Using GCC to produce readable assembly?

I was wondering how to use GCC on my C source file to dump a mnemonic version of the machine code so I could see what my code was being compiled into. You can do this with Java but I haven't been able to find a way with GCC.
I am trying to re-write a C method in assembly and seeing how GCC does it would be a big help.
If you compile with debug symbols (add -g to your GCC command line, even if you're also using -O31),
you can use objdump -S to produce a more readable disassembly interleaved with C source.
>objdump --help
[...]
-S, --source Intermix source code with disassembly
-l, --line-numbers Include line numbers and filenames in output
objdump -drwC -Mintel is nice:
-r shows symbol names on relocations (so you'd see puts in the call instruction below)
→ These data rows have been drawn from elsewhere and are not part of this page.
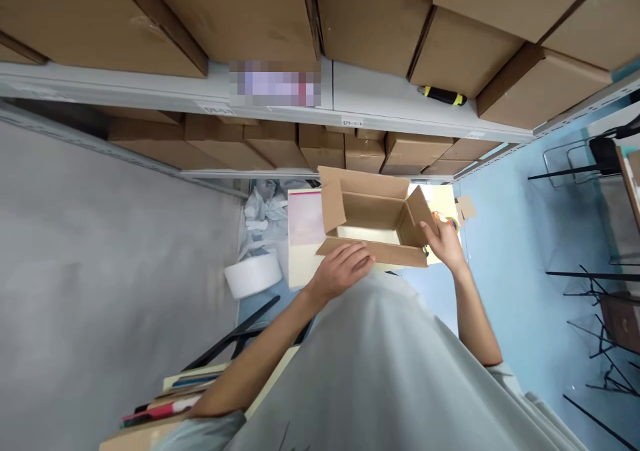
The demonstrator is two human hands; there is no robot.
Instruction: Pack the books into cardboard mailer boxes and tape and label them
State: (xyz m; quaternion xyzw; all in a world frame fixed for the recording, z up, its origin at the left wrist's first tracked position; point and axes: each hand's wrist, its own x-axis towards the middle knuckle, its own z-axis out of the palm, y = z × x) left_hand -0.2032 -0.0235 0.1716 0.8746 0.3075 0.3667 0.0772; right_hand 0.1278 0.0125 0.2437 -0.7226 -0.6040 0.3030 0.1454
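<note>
An open cardboard box is in front of me over the pale work table, its top flaps folded outward. A pale patch shows at the bottom of the box; I cannot tell if it is the table seen through it. My left hand is closed over the near flap, fingers bent across its edge and the thumb partly hidden. At the right end, my right hand grips the side flap, with the thumb on its inner face. Close behind that hand lies a roll of tape, partly covered.
A metal shelf full of cardboard boxes spans the back, with a black and yellow utility knife on it. Left of the table are a white roll and plastic bags. Folding chairs stand at right.
</note>
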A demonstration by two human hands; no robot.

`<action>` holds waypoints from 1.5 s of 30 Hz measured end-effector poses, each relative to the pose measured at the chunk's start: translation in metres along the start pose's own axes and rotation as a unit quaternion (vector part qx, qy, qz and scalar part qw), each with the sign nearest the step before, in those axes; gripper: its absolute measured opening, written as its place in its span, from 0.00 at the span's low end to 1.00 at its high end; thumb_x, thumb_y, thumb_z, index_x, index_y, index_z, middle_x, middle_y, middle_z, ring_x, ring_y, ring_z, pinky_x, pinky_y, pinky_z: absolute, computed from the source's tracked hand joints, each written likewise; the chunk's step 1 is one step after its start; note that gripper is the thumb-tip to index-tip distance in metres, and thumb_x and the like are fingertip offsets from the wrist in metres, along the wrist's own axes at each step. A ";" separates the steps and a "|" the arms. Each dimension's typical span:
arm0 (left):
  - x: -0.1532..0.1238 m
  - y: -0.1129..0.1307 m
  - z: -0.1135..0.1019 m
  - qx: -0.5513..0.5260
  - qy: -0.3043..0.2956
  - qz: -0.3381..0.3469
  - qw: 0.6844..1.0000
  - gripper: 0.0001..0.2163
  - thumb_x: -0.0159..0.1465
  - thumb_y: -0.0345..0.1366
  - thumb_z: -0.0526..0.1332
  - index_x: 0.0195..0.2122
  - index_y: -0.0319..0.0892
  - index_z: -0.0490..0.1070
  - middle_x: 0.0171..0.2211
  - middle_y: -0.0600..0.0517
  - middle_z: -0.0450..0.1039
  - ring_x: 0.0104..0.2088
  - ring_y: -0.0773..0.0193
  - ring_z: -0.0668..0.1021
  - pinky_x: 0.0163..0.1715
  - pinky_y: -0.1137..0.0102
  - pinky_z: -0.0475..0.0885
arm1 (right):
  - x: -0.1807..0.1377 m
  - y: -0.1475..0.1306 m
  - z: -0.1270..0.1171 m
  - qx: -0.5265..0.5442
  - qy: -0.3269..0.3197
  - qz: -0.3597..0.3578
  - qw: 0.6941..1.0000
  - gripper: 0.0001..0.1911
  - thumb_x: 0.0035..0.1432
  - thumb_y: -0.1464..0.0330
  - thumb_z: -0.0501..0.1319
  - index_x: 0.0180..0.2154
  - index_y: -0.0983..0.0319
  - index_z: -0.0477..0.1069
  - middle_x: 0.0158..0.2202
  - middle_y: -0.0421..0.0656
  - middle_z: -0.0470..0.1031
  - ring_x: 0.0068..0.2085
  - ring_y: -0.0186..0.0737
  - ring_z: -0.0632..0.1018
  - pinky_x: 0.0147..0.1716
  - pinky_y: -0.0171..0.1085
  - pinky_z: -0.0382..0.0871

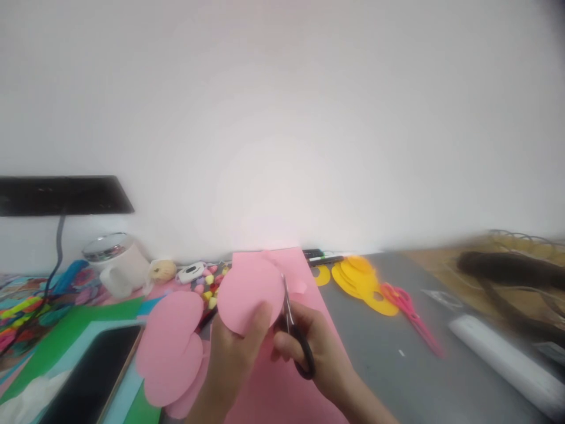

-R shows dynamic-linking relocations / symbol names (useful on shared libraries)
-C demangles C++ symbol names
-w is "wide" mode: it doesn't line-wrap the machine-code bytes
-Mintel: use GAS/binutils MASM-like .intel_syntax noprefix syntax instead of AT&T
-S: interleave source lines with disassembly.
You could put something like alias disas="objdump -drwCS -Mintel" in your ~/.bashrc. If not on x86, or if you like AT&T syntax, omit -Mintel.
Example:
> gcc -g -c test.c
> objdump -d -M intel -S test.o
test.o: file format elf32-i386
Disassembly of section .text:
00000000 <main>:
#include <stdio.h>
int main(void)
{
0: 55 push ebp
1: 89 e5 mov ebp,esp
3: 83 e4 f0 and esp,0xfffffff0
6: 83 ec 10 sub esp,0x10
puts("test");
9: c7 04 24 00 00 00 00 mov DWORD PTR [esp],0x0
10: e8 fc ff ff ff call 11 <main+0x11>
return 0;
15: b8 00 00 00 00 mov eax,0x0
}
1a: c9 leave
1b: c3 ret
Note that this isn't using -r so the call rel32=-4 isn't annotated with the puts symbol name. And looks like a broken call that jumps into the middle of the call instruction in main. Remember that the rel32 displacement in the call encoding is just a placeholder until the linker fills in a real offset (to a PLT stub in this case, unless you statically link libc).
Footnote 1: Interleaving source can be messy and not very helpful in optimized builds; for that, consider https://godbolt.org/ or other ways of visualizing which instructions go with which source lines. In optimized code there's not always a single source line that accounts for an instruction but the debug info will pick one source line for each asm instruction.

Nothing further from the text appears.